1. Poor locality in graph operations due to edge granularity.
An edge indicates data transfer. Let E be the number of edges in the graph and feature_length the length of the node feature vector. The graph operations on one layer could involve E * feature_length bytes of data movement in loading node features. The total size of the node features is however only N * feature_length where N is the number of nodes. In an ideal case N * feature_length needs to be loaded.
-
PyG uses edge-wise parallelization for a graph structure with edge list format. First step is to expand the feature matrix of [N, feature_length] to the source feature matrix of [E, feature_length] which duplicates the features of source nodes in the edge list. Then, it performs reduction on the source feature matrix. Two steps are performed in seperate kernels.
-
DGL uses CSR format.DGL avoids the large space usage by using node-wise parallelization with center-neighbor pattern. Each task does computation for a center node and its neighbor nodes. Each task first fetches data from the feature matrix and then performs reduction to update the feature of the center node. If the reduce function is SUM, it uses cuSPARSE. Else it performs these to steps in a single kernel.

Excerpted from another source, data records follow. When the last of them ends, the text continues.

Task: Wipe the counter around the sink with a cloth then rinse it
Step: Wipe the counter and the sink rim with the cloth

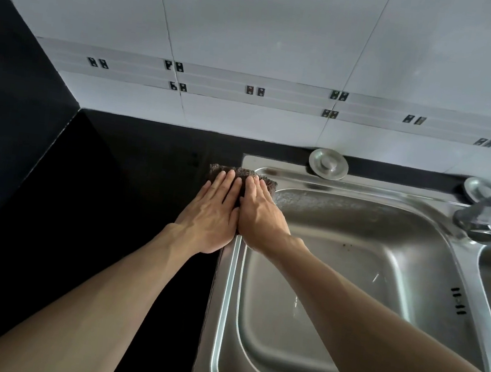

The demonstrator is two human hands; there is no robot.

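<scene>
Presently I log two hands, the left hand (211, 212) and right hand (259, 215), both flat with fingers straight, pressing side by side on one dark cloth (224, 170). It straddles the black counter (95, 213) and the far left corner of the sink (222, 291) rim. I count two basins, one round metal cap (329, 164) and one tap (486, 214), which looks blurred.

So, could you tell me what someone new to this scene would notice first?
The eye goes first to the left hand and right hand, pressed flat side by side on a dark cloth at the far left corner of the sink, where its rim meets the black counter. Next comes the shiny steel basin filling the right half, with the tap at the right edge.
</scene>
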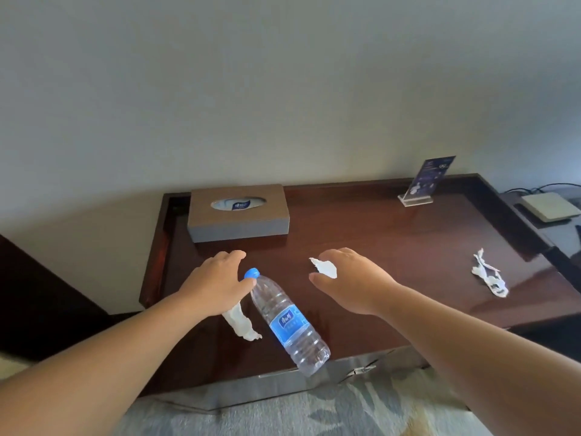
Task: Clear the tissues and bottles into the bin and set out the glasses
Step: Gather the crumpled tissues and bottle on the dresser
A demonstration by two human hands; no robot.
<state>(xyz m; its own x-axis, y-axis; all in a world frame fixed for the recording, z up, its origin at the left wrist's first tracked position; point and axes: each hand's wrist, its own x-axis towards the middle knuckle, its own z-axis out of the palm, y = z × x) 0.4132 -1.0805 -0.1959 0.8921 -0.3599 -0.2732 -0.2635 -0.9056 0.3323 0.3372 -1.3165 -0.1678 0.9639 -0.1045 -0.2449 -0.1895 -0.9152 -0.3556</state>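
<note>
A clear plastic water bottle (pixel 287 322) with a blue cap and blue label lies on its side on the dark wooden table (pixel 393 234), its base over the front edge. My left hand (pixel 217 284) is above the bottle's cap end with fingers stretched forward and the thumb against the bottle's neck. A crumpled white tissue (pixel 240 324) pokes out from under that palm. My right hand (pixel 349 275) curls over a second small tissue (pixel 325 267), which sits between thumb and fingers. A third tissue (pixel 490 275) lies apart at the table's right.
A grey tissue box (pixel 237 215) stands at the back left by the wall. A blue card in a clear stand (pixel 424 180) is at the back right. A flat white device with cables (pixel 548 206) sits on a lower surface to the right. Patterned carpet (pixel 314 413) lies below.
</note>
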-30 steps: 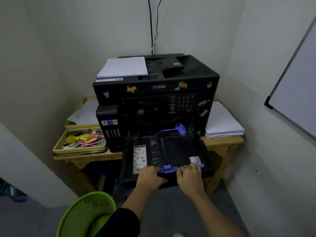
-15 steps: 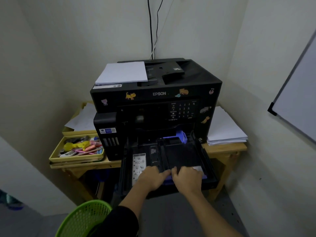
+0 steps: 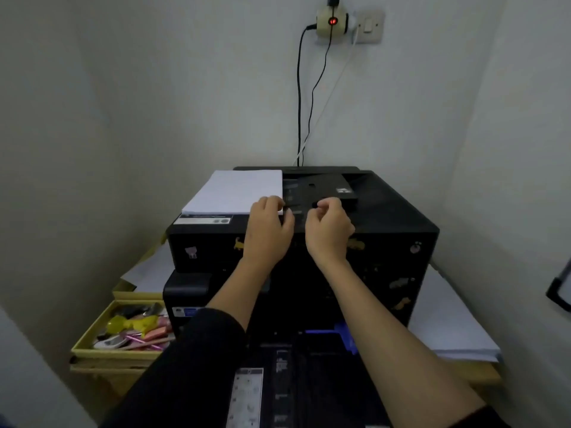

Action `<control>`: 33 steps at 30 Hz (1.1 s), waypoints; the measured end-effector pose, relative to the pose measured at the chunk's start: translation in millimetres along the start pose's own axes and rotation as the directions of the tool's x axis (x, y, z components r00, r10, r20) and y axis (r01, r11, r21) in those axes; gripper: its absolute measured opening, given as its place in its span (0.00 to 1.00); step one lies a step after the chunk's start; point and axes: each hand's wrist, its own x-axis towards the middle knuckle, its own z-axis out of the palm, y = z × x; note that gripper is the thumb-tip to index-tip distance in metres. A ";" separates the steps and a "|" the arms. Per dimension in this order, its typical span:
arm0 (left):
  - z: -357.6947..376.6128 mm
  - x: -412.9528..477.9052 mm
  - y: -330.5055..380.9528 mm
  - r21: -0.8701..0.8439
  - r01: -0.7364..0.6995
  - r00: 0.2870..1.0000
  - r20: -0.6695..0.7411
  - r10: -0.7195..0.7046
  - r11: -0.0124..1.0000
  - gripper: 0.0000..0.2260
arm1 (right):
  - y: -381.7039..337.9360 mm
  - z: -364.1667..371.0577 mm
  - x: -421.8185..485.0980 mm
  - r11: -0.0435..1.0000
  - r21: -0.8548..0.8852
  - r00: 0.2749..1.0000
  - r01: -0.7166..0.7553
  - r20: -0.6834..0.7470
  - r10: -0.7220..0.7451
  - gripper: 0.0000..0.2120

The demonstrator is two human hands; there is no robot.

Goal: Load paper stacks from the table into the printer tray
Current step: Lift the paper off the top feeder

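A black printer [image 3: 386, 230] fills the middle of the view, with a white paper stack [image 3: 238, 193] lying on the left of its top. My left hand [image 3: 268, 230] hovers at that stack's near right corner, fingers bent and thumb apart, gripping nothing I can see. My right hand [image 3: 329, 233] is beside it over the black feeder cover, fingers curled in and empty. Below my forearms the printer tray [image 3: 321, 381] is pulled out, with no paper in it and a blue guide [image 3: 346, 335] at its back. A second paper stack [image 3: 448, 329] lies on the wooden table right of the printer.
A yellow box [image 3: 123, 353] of pens and small items sits left of the printer, with loose sheets [image 3: 148, 270] behind it. Cables run up the wall to a socket [image 3: 332, 23]. Walls close in on both sides. A whiteboard corner [image 3: 559, 291] shows at the right.
Both hands left the front edge of the pulled-out tray and rose to the printer's top, near the paper stack there. The view tilted upward and moved closer.
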 end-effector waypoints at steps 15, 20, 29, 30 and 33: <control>-18.4 110.2 -94.4 0.515 0.152 0.813 0.421 -0.403 0.844 0.13 | -36.0 124.3 111.8 0.787 -0.069 0.692 -0.613 0.434 0.577 0.23; -16.6 119.7 -101.8 0.487 0.182 0.792 0.442 -0.421 0.854 0.11 | -36.2 139.8 125.5 0.825 -0.269 0.675 -0.496 0.477 0.562 0.21; -19.8 142.6 -109.6 0.335 0.450 0.705 0.434 -0.560 0.827 0.27 | -47.0 153.8 134.1 0.877 -0.296 0.839 -0.378 0.291 0.459 0.13; -23.2 145.1 -111.6 0.317 0.489 0.719 0.380 -0.581 0.813 0.34 | -48.6 149.3 138.2 0.876 -0.252 0.839 -0.410 0.272 0.471 0.13; -35.4 149.1 -122.0 0.326 0.614 0.708 0.176 -0.684 0.719 0.44 | -46.9 135.6 155.6 0.876 -0.060 0.845 -0.478 0.239 0.478 0.06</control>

2. Severe workload imbalance
DGL distributes tasks in center node granularity, assigning the computations for a center node and all its neighbors to one computing unit which causes workload imbalance. Since PyG is using edge list, imbalance is not a big problem.

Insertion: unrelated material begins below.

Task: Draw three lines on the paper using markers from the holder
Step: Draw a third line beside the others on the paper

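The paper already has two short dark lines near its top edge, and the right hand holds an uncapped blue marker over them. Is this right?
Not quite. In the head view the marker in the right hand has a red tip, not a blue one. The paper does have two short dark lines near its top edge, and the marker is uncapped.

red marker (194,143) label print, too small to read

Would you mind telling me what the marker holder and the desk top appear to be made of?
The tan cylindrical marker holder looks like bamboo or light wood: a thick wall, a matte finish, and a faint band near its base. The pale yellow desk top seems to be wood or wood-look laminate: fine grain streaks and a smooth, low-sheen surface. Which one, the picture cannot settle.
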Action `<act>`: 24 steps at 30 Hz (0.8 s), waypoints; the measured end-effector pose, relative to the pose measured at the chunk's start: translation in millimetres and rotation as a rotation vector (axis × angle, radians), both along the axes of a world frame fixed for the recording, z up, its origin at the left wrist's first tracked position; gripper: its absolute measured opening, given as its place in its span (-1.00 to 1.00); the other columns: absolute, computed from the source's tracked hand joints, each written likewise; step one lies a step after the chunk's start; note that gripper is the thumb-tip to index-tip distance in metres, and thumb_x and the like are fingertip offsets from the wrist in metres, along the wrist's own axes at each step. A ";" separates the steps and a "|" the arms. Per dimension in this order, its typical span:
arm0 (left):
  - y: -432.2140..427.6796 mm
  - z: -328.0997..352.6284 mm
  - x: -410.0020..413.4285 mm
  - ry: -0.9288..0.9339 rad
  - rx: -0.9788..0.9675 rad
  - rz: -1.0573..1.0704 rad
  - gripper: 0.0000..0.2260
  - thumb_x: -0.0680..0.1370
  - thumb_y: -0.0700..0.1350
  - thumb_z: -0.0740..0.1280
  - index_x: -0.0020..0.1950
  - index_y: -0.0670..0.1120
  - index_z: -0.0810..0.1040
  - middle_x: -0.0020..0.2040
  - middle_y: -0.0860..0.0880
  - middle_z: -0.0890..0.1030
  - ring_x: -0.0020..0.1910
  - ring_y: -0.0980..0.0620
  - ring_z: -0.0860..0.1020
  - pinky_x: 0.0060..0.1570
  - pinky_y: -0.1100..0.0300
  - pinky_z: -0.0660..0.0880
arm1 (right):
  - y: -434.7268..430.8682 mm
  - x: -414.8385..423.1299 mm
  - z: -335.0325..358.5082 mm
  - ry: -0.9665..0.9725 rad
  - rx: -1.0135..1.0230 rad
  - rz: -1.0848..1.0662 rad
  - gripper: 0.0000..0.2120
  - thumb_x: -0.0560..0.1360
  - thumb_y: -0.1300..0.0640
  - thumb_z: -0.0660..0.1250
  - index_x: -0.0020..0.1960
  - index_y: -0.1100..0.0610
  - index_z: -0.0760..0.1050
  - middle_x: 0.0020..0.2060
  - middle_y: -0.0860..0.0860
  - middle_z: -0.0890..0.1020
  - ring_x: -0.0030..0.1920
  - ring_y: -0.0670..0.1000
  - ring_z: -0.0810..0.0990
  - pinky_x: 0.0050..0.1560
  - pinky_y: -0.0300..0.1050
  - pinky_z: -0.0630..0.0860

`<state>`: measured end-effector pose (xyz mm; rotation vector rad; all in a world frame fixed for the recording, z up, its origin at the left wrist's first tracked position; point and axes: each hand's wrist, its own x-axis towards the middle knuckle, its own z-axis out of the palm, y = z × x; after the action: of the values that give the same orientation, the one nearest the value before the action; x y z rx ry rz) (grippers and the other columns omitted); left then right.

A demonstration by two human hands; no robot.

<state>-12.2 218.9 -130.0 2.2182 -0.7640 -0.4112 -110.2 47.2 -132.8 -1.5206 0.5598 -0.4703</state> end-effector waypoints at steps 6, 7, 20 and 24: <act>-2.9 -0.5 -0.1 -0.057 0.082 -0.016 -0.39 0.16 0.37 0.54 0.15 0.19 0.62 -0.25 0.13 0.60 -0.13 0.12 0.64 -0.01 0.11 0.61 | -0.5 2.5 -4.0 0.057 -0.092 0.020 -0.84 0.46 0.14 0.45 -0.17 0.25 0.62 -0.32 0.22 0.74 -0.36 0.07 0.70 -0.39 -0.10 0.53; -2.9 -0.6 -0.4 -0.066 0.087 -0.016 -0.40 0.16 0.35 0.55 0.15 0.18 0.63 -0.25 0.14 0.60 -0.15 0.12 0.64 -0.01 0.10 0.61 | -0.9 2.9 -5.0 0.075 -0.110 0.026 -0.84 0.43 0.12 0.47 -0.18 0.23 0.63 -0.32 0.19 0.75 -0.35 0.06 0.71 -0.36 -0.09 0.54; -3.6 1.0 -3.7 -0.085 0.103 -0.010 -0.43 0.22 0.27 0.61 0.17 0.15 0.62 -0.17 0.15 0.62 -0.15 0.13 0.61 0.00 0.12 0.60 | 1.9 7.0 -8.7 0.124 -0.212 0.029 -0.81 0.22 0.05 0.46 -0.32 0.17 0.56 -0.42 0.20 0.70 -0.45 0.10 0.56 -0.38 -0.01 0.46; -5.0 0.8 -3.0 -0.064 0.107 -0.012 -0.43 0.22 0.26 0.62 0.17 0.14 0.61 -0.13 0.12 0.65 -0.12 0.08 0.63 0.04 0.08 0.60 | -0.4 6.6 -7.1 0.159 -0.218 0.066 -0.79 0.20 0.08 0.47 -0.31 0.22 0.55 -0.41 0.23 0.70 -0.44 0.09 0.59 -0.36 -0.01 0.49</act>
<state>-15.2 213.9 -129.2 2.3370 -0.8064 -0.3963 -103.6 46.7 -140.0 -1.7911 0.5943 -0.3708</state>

3. Redundancy in memory access and large overhead due to intensive function calls

There are hence repeated loading of the graph structures (for DGL) or redundant global memory accesses (for PyG), which causes large overhead.

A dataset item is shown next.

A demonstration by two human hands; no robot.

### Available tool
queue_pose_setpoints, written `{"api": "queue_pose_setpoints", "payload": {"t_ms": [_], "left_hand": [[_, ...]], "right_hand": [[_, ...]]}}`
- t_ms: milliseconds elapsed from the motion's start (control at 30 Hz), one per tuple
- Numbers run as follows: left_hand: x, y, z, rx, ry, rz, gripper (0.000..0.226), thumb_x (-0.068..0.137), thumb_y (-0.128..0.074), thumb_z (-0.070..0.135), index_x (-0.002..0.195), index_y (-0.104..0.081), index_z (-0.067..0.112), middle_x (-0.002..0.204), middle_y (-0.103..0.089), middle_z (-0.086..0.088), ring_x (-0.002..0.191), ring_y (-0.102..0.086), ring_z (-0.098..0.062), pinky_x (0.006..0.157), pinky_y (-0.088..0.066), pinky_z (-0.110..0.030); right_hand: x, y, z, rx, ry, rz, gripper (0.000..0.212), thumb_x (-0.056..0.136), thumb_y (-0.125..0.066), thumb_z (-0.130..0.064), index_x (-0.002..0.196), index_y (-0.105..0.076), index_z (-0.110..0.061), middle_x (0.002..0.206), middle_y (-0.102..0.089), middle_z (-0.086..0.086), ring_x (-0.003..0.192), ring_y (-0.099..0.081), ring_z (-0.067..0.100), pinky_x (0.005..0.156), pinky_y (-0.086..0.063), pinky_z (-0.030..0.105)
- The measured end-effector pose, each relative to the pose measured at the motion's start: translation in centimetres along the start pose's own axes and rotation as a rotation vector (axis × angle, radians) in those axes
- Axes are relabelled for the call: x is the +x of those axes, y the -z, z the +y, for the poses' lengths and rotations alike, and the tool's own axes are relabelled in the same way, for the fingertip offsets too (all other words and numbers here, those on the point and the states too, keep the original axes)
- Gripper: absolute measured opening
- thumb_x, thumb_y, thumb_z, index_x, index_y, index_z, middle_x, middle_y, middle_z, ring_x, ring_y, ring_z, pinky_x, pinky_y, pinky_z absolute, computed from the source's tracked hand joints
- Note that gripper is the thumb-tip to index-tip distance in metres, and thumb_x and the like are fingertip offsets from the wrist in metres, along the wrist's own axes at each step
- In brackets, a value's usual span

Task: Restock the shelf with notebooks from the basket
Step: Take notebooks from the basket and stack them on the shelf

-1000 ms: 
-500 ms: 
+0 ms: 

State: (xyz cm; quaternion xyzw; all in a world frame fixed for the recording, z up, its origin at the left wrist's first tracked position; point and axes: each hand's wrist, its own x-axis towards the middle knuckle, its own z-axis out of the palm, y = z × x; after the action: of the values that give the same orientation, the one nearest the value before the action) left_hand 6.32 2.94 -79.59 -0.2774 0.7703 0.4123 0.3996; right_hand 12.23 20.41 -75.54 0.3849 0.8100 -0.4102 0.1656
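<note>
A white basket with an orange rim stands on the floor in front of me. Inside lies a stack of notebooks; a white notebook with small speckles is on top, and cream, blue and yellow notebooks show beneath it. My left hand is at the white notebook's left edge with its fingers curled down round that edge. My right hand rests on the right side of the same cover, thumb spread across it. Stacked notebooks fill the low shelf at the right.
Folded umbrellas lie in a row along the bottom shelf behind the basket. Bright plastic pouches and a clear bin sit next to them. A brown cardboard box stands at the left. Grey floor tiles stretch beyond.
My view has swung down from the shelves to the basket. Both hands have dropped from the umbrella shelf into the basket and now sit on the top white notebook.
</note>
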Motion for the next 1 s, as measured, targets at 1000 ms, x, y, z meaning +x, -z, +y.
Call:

4. Large memory footprints and redundant computations in expanding neural operations by graph structures
Neural operations performed in center-neighbor pattern are based on the graph structure. DGL, for instance, breaks the computation into two steps; it frst expands each center node’s neighbor feature into a continuous memory space, and then performs the neural operations on the expanded matrix in a dense way. First step (expansion) causes large memory footprint, second step (transformation) causes large redundancy.
5. Inefficiency on variant feature lengths
PyG's and DGL's task distribution and the mapping of computation to threads remain the same for different feature lengths. As the performance of graph operations are very sensitive to locality, utilizing the same schedule for different feature lengths can lead to large performance gaps.